Chill Out On Your Lunch, For Free!
Marunouchi Cafe, located on Nakadori lets you do just that. This isn’t your everyday cafe. Set to the rustic and elegant styles of antique meets contemporary South East Asia, this is the perfect place to hang while you enjoy your lunchtime bento. It’s the usual cafe atmosphere, with that typical hip cafe music, but with a rich oriental interior creation by Aran Chan. Here you can access the net (they have 8 computers with free internet access, limited to 1 hour per person), read one of the hundreds of publications from their magazine and newspaper pile, and sip on whatever beverage you please (the vending machine corner has just about every drink) at one of their 140 one-of-a-kind chairs. The best part about this cafe is that it costs you nothing to just come in and have a seat. It was designed to be a free sitting space for people to meet and obtain information- to serve as the lobby for the entire street. The makers of the cafe realized there was no space for the business workers of Marunouchi, of some 4,100 companies to get together, sit, relax and get information. There are many free papers and pamphlets on the shelves for you to get to know the events taking place locally and elsewhere in the city. This cafe is open from eight to eight (ten to six on weekends and holidays), so come on in and check out the latest on what’s happening in town.

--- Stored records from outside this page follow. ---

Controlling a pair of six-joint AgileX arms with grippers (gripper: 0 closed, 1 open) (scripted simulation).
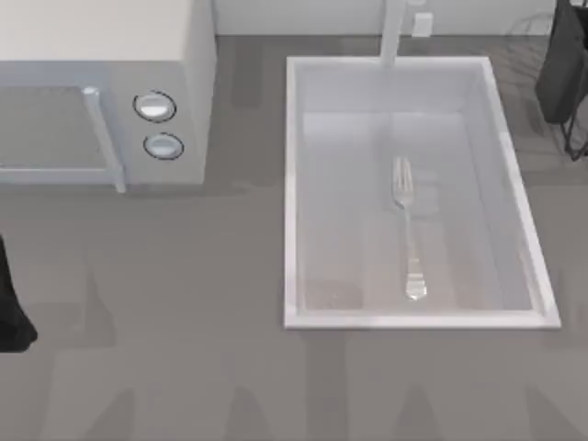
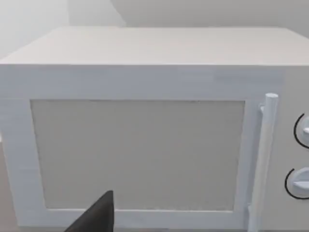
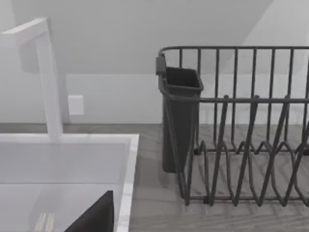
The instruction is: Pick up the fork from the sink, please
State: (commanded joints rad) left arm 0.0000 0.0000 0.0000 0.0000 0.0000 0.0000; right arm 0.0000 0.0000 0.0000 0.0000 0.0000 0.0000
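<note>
Lying flat mid-basin: fork (image 1: 407, 225), well apart from sink (image 1: 292, 184) rim

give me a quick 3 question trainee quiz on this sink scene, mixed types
1. True or false: the fork lies inside the sink.
2. Which end of the fork points toward the faucet? A) the tines B) the rounded handle end
3. What stands on the counter at the top view's left side, beside the sink?

Key:
1. True.
2. A.
3. The microwave with two round knobs.
</note>
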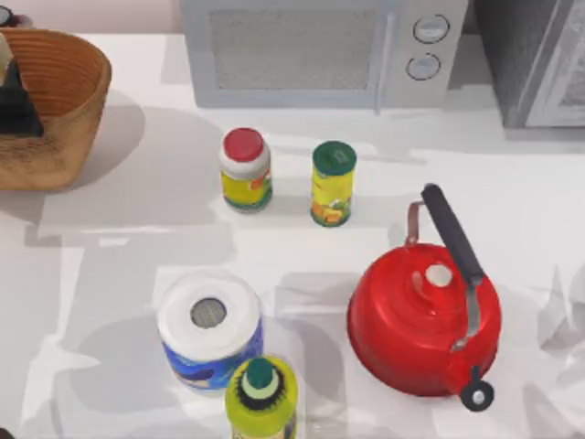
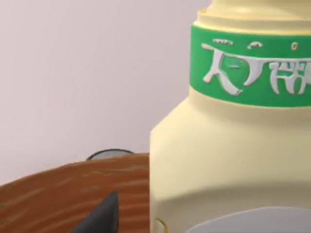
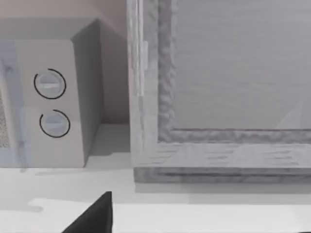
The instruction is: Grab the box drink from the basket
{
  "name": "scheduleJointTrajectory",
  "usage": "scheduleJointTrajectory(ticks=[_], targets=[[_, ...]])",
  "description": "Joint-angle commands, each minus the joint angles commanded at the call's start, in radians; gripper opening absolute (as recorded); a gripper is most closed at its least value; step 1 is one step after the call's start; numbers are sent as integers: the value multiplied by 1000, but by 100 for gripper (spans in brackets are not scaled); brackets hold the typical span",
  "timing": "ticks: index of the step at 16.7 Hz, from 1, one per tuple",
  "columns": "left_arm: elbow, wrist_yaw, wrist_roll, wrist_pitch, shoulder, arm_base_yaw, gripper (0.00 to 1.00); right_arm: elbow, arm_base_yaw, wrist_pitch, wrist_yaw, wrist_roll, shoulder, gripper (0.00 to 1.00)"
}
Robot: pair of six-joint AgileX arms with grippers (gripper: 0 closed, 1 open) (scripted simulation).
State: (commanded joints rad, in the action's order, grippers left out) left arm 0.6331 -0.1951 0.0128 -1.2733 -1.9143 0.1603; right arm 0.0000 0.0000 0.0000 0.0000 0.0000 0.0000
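One gripper, the left (image 1: 14,101), is working inside the basket (image 1: 69,73) at ten o'clock; finger state indeterminable. Box drink (image 2: 233,145) is appearing light, rigid, slick; grip its flat sides.

My left gripper (image 1: 18,102) is a matt black, angular body at the far left of the scene. It is broad at its base and narrows to a slanted upper edge, with flat, plain faces. From the left wrist camera, a piece of it is a dark charcoal wedge tapering to a blunt point, one face slightly lighter than the other. My right gripper (image 3: 95,216) has the same look from its own wrist camera: a plain black wedge with one straight edge and one sloping edge.
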Motion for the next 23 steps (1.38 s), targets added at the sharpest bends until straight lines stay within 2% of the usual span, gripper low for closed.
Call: scheduleJointTrajectory(ticks=[8,13,23], targets=[[184,19,-2,73,-112,-20,100,0,0,0,0,0,0,100],[196,20,-2,78,-119,-22,100,0,0,0,0,0,0,100],[196,20,-2,78,-119,-22,25,0,0,0,0,0,0,100]])
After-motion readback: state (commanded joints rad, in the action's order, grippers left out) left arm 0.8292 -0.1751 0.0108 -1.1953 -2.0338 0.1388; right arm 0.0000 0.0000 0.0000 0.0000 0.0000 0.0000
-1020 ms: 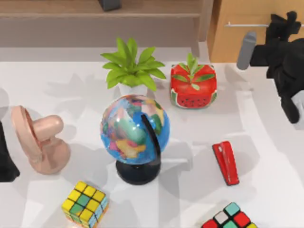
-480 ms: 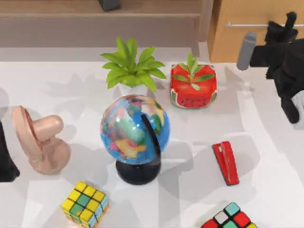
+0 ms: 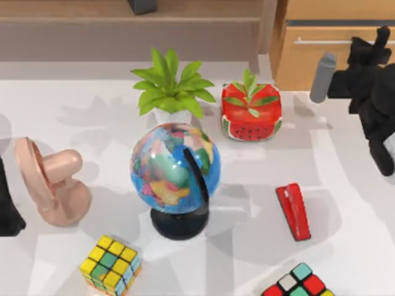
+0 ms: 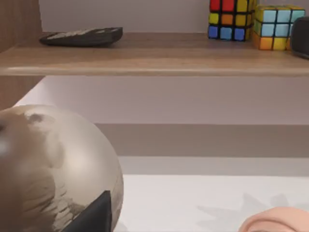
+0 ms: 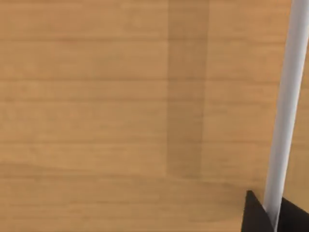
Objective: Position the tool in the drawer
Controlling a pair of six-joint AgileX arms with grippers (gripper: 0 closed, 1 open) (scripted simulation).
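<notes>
One red stapler (image 3: 293,211) lying on desk (image 3: 345,246), near right. Right gripper (image 5: 272,212) clamped on drawer (image 3: 308,61) handle (image 5: 285,111), far right. Left arm parked left edge.

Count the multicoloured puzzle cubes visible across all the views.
4: one multicoloured puzzle cube at the table's front left, one at the front edge towards the right, and two on the wooden shelf. Others may be hidden.
</notes>
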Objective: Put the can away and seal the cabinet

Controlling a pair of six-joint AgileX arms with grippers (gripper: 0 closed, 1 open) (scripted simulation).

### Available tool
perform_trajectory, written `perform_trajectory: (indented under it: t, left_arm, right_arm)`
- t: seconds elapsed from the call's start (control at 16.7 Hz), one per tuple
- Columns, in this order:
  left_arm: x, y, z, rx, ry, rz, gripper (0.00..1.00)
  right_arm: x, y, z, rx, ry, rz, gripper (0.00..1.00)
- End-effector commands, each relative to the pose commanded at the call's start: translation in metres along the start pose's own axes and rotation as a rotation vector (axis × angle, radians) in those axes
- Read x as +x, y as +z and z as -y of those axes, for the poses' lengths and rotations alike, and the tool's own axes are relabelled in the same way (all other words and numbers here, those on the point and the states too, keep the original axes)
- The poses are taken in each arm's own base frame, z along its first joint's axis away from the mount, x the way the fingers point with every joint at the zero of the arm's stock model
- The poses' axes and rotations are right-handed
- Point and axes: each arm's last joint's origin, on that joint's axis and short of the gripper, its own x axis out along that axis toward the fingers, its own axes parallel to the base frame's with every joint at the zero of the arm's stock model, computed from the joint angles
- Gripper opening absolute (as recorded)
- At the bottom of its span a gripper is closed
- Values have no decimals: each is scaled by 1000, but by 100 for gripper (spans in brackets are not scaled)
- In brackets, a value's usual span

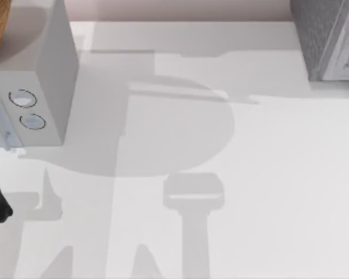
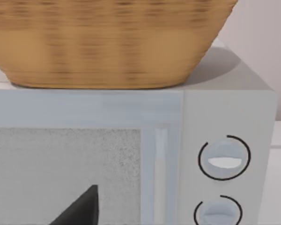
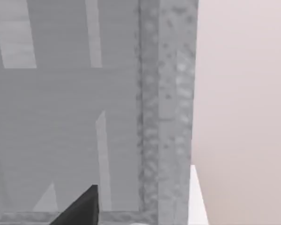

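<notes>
White worktop [image 1: 267, 192], crossed by grey shadows. Far right: dark-grey speckled cabinet [image 1: 328, 38], close before the right gripper [image 3: 79, 208]. Far left: light-grey box with two dials [image 1: 46, 70], woven basket [image 2: 107, 42] on top, facing the left gripper [image 2: 79, 208]. Fingers of both: cannot tell.

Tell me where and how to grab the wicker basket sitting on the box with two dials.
Probably its rim, coming from above: the wicker basket looks too wide to span, and its walls flare outward above the light-grey box, so pinching one wall suits the tool.
</notes>
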Motion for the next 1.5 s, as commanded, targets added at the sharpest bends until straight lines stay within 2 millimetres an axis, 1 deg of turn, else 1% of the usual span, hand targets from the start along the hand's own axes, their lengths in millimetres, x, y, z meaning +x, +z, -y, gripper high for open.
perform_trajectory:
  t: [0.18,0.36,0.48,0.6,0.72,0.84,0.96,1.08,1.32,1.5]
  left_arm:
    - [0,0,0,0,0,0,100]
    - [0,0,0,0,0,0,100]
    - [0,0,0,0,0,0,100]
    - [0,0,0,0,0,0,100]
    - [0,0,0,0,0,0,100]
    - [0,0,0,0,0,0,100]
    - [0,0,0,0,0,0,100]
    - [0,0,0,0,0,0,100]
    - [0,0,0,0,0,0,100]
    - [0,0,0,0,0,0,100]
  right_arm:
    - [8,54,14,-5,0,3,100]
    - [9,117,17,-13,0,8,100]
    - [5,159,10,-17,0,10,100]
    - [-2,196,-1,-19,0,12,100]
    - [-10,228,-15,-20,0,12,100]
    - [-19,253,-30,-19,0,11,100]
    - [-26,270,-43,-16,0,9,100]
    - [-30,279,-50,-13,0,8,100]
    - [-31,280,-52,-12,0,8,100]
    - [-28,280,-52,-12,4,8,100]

Magestic Gardens And The Palace They Guard
Within sight even from the inside of the Marunouchi area lie the endless Emperial Palace; the lush maze of black pine evergreens on the grassy plain that guards it. Coming to Tokyo Station from the rest of the high tech, modernized city, you are, architecturally speaking, transported to the early nineteen hundreds, a walk farther out past the Palace green will take you even further back to the Edo period; many elements from the Meiji restoration and other eras are also apparent. You may even have the occasion to witness a horse-drawn carriage transporting guests of the Emperial Palace from the station to the other side of the Palace mote. The inner palace is not open to the public, but a closer look is worth the effort, if nothing more than to enjoy the crisp fall air, and ancient stone walls beside the green landscape.